Mine's the one with the rotary phone hooked to the Hayes modem in the pocket
Good question, I'm not entirely sure. XDA reports that 4.0.4 is ok, but then you could have multiple updates on that one version number. Only way to be sure would be to run the safe tests on your phone.
"UPDATE2: Lennyuk has confirmed that you shouldn't be affected by this so long as you're using the latest S3 rom."
"Lennyuk" - "All current S3 firmware should be patched, samsung were informed of this issue some months ago and actively fixed it."
I could do more, but if you're interested, go read the thread! :P
In other words, you've not tried this on a Samsung phone. Come back when you know what you're talking about.
Update fixes it! Great! I'll just hold my breath while I wait for that....
At least until a proper fix comes out (as the workaround is annoying) is install a different dialer, but don't set the default (hell install Skype it'll have the same effect). System will then ask which one you want to use, giving you opportunity to go "ooo shit" before wiping.
Someone did mention removing system/app/keystringxxx.apk files but they didn't exist when I ssh'd into my SG2 so couldn't try that.

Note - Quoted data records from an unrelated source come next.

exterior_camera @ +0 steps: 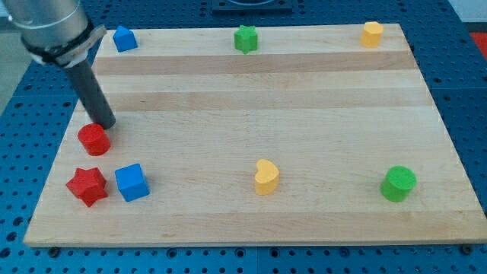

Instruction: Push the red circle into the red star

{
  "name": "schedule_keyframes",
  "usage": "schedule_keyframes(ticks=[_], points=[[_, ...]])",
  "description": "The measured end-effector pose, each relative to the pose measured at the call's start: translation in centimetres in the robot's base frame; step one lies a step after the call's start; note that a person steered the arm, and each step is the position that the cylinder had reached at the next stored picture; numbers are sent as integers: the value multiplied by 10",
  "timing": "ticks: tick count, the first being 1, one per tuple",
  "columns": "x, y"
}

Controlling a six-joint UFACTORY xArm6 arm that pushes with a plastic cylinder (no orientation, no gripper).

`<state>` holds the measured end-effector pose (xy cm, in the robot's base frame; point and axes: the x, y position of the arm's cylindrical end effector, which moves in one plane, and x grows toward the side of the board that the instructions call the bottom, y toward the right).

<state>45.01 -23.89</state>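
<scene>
The red circle (pixel 94 139) lies near the board's left edge. The red star (pixel 87 186) lies just below it toward the view's bottom, a short gap apart. My tip (pixel 107 125) rests against the circle's upper right side, with the dark rod rising to the view's upper left.
A blue cube (pixel 132 182) sits right beside the red star on its right. A yellow heart (pixel 265 177) and a green circle (pixel 398 183) lie along the bottom. A blue block (pixel 124 38), a green star (pixel 245 38) and a yellow block (pixel 371 34) line the top edge of the wooden board (pixel 259 91).
</scene>
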Motion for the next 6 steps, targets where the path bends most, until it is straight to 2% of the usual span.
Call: schedule_keyframes(ticks=[1, 3, 5, 6], points=[[15, -1], [-13, -1], [44, -4], [46, -4]])
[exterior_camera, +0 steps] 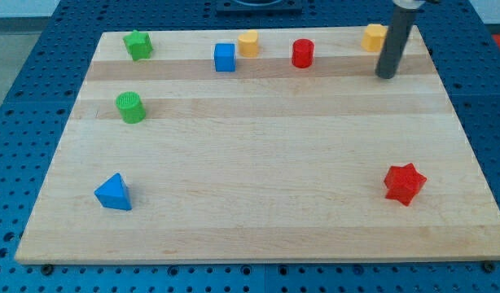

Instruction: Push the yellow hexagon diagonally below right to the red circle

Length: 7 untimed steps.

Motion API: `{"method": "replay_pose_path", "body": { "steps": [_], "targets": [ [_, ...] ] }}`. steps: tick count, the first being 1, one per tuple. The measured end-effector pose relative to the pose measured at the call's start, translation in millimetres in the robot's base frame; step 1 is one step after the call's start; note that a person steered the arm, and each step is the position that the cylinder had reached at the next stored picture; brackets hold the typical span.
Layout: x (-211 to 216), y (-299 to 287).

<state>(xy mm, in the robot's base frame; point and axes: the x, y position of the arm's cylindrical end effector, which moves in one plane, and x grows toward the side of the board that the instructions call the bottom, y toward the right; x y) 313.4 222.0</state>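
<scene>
Yellow hexagon (248, 42) sits near the view's top of the worktop (258, 163), between the blue cube (225, 58) on its left and the red circle (303, 53) on its right; its six sides are hard to make out from here. Going left to right, I see a green star (138, 45) at the top left, a green cylinder (130, 107) below it, and a blue triangle (113, 193) low down. Right of the red circle, a second yellow block (374, 37) is partly hidden behind my rod, so I cannot tell its shape. My tip (386, 76) rests just below and right of that block. A red star (405, 183) lies low on the right. I have no jaws, only the rod. No writing is readable.
</scene>
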Motion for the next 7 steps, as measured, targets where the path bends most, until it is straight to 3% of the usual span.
{"method": "replay_pose_path", "body": {
  "steps": [2,4,7],
  "targets": [
    [-54,43],
    [-104,42],
    [-86,-15]
  ]
}}
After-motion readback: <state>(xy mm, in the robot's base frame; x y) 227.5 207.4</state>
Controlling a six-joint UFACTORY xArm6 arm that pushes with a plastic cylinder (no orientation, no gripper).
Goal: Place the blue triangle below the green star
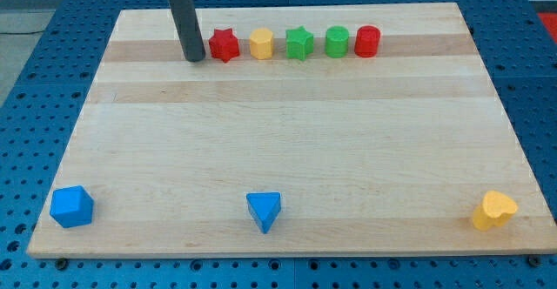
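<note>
Down at the board's six o'clock edge sits the small blue plastic triangle (264, 211), one corner pointing toward the near rim, nothing touching it. It looks light and rigid, likely to slide readily on smooth wood and to pivot if nudged off-centre; a push against its flat side from six o'clock seems the safest way to drive it up.

Its target, the green plastic star (298, 43), lies far off at twelve o'clock, third in a row: red star (224, 45), yellow hexagon-like block (261, 43), green star, green cylinder (338, 42), red cylinder (367, 42).

My tip (194, 59) rests just at nine o'clock of the red star, well apart from the triangle. The arm has no gripper; the rod holds nothing.

A blue cube (71, 207) and yellow heart (494, 210) occupy the near corners. The pale wooden board (305, 150) lies on a blue perforated bench (26, 80).
</note>
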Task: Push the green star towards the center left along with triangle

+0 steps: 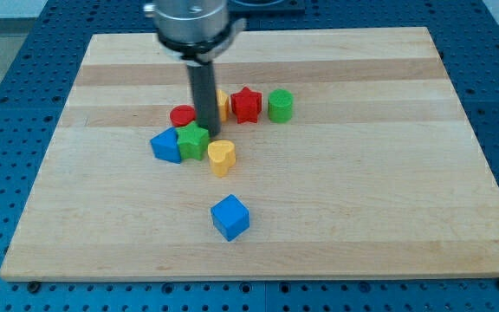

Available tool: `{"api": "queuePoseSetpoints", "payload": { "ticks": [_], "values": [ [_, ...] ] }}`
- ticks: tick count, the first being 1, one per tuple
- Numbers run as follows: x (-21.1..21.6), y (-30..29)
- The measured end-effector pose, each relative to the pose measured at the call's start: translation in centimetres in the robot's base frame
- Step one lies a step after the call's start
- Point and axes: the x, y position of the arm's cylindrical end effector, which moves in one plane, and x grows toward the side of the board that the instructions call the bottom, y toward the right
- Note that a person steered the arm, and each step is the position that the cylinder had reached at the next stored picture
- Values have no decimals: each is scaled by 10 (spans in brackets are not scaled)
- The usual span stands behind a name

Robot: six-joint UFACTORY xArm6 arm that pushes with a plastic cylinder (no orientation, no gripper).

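Observation:
The green star (193,139) lies left of the board's middle, touching the blue triangle (166,146) on its left. My tip (206,133) stands right against the star's right side. A red round block (183,115) sits just above the star and left of the rod. A yellow heart (222,157) lies just below and right of the tip.
A yellow block (222,104), partly hidden behind the rod, a red star (247,104) and a green cylinder (280,105) stand in a row to the tip's upper right. A blue cube (230,217) lies alone lower down. The wooden board (388,191) has edges all round.

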Motion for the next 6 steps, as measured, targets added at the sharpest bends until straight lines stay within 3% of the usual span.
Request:
{"api": "queuePoseSetpoints", "payload": {
  "ticks": [5, 6],
  "values": [
    [27, 36],
    [57, 6]
  ]
}}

Bit of a major fuck up eh?
I feel sorry for Samsung, but seriously, WTF.
TBH, this almost sounds like one of those deliberate backdoors requested by spooks/spies.
I wonder how many more phones have them lurking as-yet undetected.
Mine's the one with the N900 in the pocket.
Most of the codes have already been published on XDA but this is the first time that I have of them being integrated into a URL.
Must admit that it would piss me off. I suppose its an advantage that at least we know that it can be done.
My vanilla android Jelly Bean Galaxy Nexus isn't affected. I tried the reset code first because I was cocky.
Wahoo, my first Facebook post has been decided!
To make things worse, if you have FoxToPhone installed, it automatically forwards tel: links to your phone meaning your desktop Firefox could kill your phone.
If this fits you, you may want to change Chrome to Phone's settings on your device to manually open links.
One of the original reporting folks posted an update:
He also states a good work around if you can't get a patched dialer is to install a different one to force the phone to prompt with an action. :)
What? Other than the lulz you mean.
Just tried the URL from a previous post on my HTC Desire HD bog-standard and yes, it shows the IMEI immediately on opening the page.
USSD is a protocol for communicating between the handset and the network. It's used for things like finding out your prepay balance, or what your phone number is - the SIM doesn't know the phone number. An example would be *#100# <dial> on Vodafone, which will give your phone number.
What you're describing is not USSD - it's executed locally by the handset. Granted, it looks similar, but it's not the same thing at all.